Dear International Organizations: Please Don’t Delete Your Data

In the US government-information community, domestic issues dominate the conversation, as they arguably should. Yet at times I feel discouraged at how little traction international issues receive—the situation is just as serious, if not more so, than with the US Federal Depository Library Program. International organizations, including the United Nations, have been effectively ending depository programs and paywalling their publications, in spite of the UN Sustainable Development Goal 16, Target 10, to provide “access to information.”1 International government data is likewise under duress. While the proliferation of online international data has resulted in tremendous research gains, unless the data is deposited in trusted repositories and subjected to best practices, international organizations may alter or delete the data for a multitude of reasons. This is in fact what has happened.

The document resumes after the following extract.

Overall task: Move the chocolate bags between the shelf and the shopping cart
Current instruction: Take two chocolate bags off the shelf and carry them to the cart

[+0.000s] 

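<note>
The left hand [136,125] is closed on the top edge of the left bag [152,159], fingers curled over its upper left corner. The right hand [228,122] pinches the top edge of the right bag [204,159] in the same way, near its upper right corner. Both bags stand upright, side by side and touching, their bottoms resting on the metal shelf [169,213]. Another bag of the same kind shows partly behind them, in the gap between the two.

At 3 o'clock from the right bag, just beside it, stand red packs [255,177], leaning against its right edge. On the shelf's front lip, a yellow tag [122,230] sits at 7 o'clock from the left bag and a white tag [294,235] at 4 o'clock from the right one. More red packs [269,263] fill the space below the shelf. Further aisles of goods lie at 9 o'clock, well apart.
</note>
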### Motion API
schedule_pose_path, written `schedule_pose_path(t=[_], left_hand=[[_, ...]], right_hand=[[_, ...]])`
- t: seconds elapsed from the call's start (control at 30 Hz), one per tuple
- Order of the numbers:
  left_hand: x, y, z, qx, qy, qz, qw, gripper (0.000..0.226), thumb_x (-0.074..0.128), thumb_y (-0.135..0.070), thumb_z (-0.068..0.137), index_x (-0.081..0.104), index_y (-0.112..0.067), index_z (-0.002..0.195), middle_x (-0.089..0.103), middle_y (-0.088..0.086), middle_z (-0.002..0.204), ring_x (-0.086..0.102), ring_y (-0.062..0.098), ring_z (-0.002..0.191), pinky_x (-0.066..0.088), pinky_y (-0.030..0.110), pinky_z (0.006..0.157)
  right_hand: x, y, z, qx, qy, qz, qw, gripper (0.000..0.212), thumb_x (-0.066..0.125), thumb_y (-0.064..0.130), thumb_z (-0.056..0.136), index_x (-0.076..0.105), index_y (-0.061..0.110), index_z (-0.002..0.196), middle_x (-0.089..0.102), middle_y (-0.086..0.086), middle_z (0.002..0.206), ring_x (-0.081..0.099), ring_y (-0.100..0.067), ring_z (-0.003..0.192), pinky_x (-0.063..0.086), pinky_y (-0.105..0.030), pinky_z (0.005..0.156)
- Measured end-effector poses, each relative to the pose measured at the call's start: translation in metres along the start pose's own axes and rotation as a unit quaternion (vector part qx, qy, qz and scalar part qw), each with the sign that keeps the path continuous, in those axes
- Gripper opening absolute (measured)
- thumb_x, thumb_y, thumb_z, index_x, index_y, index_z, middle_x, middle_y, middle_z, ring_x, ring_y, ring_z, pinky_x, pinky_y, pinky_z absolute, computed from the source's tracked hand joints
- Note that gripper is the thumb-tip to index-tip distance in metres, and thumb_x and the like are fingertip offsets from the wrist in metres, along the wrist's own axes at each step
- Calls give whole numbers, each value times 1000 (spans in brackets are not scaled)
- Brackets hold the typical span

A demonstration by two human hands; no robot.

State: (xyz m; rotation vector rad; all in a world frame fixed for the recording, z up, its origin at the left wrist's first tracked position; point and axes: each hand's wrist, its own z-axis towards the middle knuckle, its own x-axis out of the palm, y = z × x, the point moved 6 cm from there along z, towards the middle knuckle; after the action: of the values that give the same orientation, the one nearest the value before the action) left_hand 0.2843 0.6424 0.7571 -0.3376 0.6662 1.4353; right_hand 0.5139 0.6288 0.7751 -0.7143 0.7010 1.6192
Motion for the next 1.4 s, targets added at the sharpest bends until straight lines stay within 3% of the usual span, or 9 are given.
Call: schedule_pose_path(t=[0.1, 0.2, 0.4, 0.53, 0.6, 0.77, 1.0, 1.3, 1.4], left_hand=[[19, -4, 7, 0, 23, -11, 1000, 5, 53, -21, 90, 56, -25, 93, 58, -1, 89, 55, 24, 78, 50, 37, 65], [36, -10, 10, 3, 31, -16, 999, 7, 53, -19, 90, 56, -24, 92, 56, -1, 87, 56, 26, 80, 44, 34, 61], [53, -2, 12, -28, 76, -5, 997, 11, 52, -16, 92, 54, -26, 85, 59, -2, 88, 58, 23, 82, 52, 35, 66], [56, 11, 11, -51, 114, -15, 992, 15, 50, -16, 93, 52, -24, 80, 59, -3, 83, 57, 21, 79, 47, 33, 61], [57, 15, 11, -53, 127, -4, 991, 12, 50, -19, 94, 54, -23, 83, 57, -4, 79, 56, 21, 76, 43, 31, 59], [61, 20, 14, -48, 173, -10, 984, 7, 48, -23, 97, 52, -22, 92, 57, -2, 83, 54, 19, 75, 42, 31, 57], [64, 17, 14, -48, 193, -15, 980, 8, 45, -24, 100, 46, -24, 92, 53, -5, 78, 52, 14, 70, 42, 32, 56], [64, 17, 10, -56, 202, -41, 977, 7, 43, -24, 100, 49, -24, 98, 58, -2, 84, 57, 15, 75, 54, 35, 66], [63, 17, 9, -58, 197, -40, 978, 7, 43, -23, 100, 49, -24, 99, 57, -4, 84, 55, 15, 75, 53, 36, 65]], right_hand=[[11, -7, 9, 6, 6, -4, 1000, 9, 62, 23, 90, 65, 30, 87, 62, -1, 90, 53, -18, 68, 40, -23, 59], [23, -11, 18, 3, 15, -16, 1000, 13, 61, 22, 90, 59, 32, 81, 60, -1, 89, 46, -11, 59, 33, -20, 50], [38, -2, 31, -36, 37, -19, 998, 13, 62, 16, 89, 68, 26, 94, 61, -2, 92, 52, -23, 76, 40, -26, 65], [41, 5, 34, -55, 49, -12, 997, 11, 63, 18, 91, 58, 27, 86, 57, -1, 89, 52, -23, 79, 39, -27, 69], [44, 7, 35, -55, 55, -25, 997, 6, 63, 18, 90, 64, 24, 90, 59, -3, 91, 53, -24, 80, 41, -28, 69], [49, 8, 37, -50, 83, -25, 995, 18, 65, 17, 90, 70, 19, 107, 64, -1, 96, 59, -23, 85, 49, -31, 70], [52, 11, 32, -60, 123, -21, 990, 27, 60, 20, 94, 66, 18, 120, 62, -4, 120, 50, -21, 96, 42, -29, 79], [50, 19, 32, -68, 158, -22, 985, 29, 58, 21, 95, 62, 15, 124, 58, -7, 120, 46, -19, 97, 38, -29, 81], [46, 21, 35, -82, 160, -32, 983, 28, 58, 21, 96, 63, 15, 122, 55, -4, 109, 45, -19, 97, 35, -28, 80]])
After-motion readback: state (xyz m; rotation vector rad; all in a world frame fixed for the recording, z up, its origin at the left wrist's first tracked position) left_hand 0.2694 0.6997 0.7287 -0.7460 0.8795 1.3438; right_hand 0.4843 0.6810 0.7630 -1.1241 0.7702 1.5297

The Human Development Index

The United Nations Development Program’s (UNDP) Human Development Report is one of the UN’s great success stories. In 1990 the inaugural issue was published in collaboration with Oxford University Press, and immediately attracted attention for its critical assessment of conventional development models and their reliance on GDP growth. Its most famous metric, the Human Development Index (HDI), was developed by Economist Mahbub ul Haq, a colleague of Amartya Sen who won the 1998 Nobel Prize in the Economics. Sen wrote a paper on the HDI methodology which remains on the UNDP website. The premise of the index, which takes into account factors such as life expectancy, knowledge, and a decent standard of living, is one of human choice or “development as freedom.” As Sen says, “It is the lives people lead that is of intrinsic importance, not the commodities or income that they happen to possess.”2

I use this data often, and in 2015 I was disturbed to notice that some of the annual data had vanished. From 1990 to 2010 the online tabular data was only available in ten and five-year intervals, and finding the five-year data was difficult.3 Concerned, I asked some colleagues: no-one knew. At a meeting at the Academic Council of the United Nations System in 2016, I attended a panel with representatives from the UN Statistics Division and the UNDP and asked about this. The UNDP representative replied the annual data had been removed because of changes to the methodology. As it turns out, changes to the HDI have been numerous and well-documented by academics,4 with some stating the index is not comparable over time as a result.5 In the 2016 Human Development “Reader’s Guide” the UNDP admits as much and states, “the values and ranks presented in this Report are not comparable to those published in earlier editions” and refers users to the five-year tables.6 For a time, the only access to the annual data was through the statistical tables in the print and online Human Development Reports.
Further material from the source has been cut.